Type of information: Interim results

phase: 2

Announcement: interim results

Company: MolMed (Italy)

Product: NGR-hTNF

Action mechanism:

NGR-hTNF is a vascular targeting agent with unique mode of action, and a first-in-class compound in the class of peptide/cytokine complexes able to selectively target the tumour vasculature. It consists of a tumour homing peptide (NGR) that selectively binds tumour blood vessels, fused to the human cytokine TNF. NGRhTNF is undergoing clinical development both as monotherapy and in combination therapy, in a total of seven indications.

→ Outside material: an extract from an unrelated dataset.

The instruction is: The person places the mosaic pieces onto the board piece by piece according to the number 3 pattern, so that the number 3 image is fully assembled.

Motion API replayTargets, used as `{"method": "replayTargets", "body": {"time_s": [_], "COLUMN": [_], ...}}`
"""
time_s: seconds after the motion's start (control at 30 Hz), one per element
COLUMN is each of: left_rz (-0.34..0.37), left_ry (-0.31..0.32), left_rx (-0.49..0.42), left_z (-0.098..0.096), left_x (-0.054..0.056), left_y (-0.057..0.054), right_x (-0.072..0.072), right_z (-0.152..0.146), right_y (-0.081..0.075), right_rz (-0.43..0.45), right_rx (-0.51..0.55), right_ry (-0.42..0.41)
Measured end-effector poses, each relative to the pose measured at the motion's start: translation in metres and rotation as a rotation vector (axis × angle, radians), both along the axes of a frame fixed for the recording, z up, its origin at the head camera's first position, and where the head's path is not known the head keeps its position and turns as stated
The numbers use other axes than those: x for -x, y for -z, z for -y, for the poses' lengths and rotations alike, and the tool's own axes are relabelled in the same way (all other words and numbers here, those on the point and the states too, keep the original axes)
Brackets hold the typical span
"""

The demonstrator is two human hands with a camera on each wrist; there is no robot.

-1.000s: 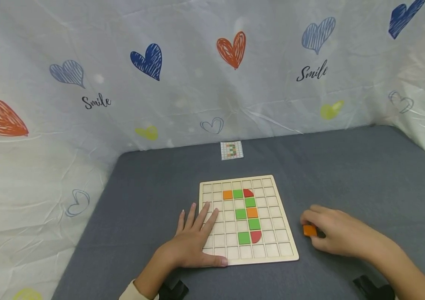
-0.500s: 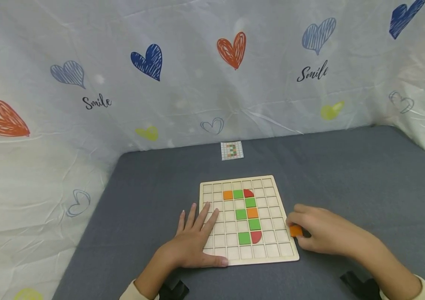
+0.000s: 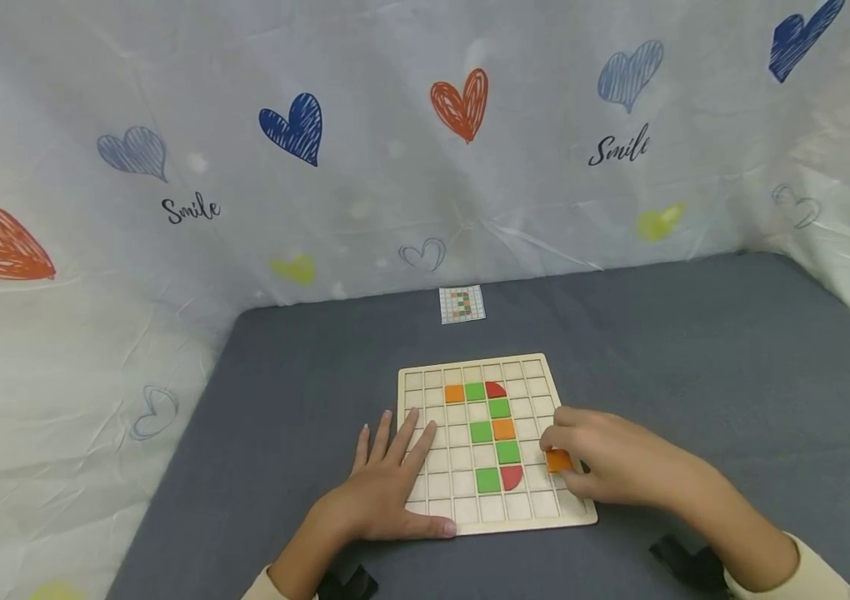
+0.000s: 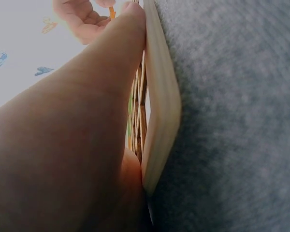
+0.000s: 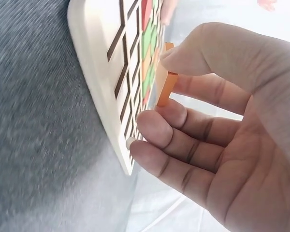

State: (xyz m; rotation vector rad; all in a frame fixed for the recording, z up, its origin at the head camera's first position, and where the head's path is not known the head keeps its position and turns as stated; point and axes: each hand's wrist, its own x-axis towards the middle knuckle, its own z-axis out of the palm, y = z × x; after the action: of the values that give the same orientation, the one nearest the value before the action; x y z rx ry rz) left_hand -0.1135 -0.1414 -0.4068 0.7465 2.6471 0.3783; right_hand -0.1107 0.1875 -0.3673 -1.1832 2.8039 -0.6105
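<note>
A square wooden grid board point(image 3: 522, 508) lies on the dark grey table. Orange, green and red tiles fill some of its cells, among them a red rounded tile point(image 3: 512, 477) and a green tile point(image 3: 488, 481). My left hand point(image 3: 387, 492) rests spread flat on the board's lower left corner, thumb along the near edge. Between thumb and fingertips my right hand point(image 3: 612, 458) pinches an orange square tile point(image 3: 557, 461) over the board's right side. In the right wrist view this orange tile point(image 5: 166, 84) is held on edge, close over the grid.
A small printed card point(image 3: 462, 305) with a coloured grid pattern lies at the back of the table point(image 3: 305, 367). Behind it hangs a white curtain point(image 3: 365, 167) printed with hearts and the word Smile.
My right hand has moved left with the orange tile, from the bare table beside the board to above its right columns. The left hand has stayed in place.
</note>
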Motion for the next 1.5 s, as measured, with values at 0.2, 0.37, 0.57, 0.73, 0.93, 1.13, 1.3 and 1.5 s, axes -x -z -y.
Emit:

Disease: relapsed small-cell lung cancer

Therapeutic area: Cancer - Oncology

Country:

Trial details:

 

 

Latest news:

MolMed has reported new clinical data of its investigational anticancer drug NGR-hTNF in three different lung cancer indications, which will be presented on 4 June at the 47th ASCO Annual Meeting in Chicago. Initial analysis of a randomised Phase II trial in non-small cell lung cancer, along with top line results of a Phase II trial in small-cell lung cancer and long-term follow up of a Phase II trial in mesothelioma, confirm the favourable safety profile as well as the promising antitumour activity of NGR-hTNF.
• Top-line results of a Phase II trial of NGR-hTNF in combination with doxorubicin for the treatment of relapsed small-cell lung cancer (ASCO abstract 7077). The trial enrolled 28 patients: over half of the patients showed disease control, with similar antitumour activity in terms of disease regression in both chemo-sensitive and chemo-refractory patients. One third of patients were progression-free at six months and alive at 1-year, with prolonged clinical benefit observed also in patients heavily pre-treated with two or more prior therapies. Additionally, we observed a double survival time in patients presenting a low Neutrophil to Lymphocyte Ratio (8.4 months) as compared to patients with high ratio (4.6 months). This biological index indirectly confirms the role of the effector immune system in the NGR-hTNF mechanism of action.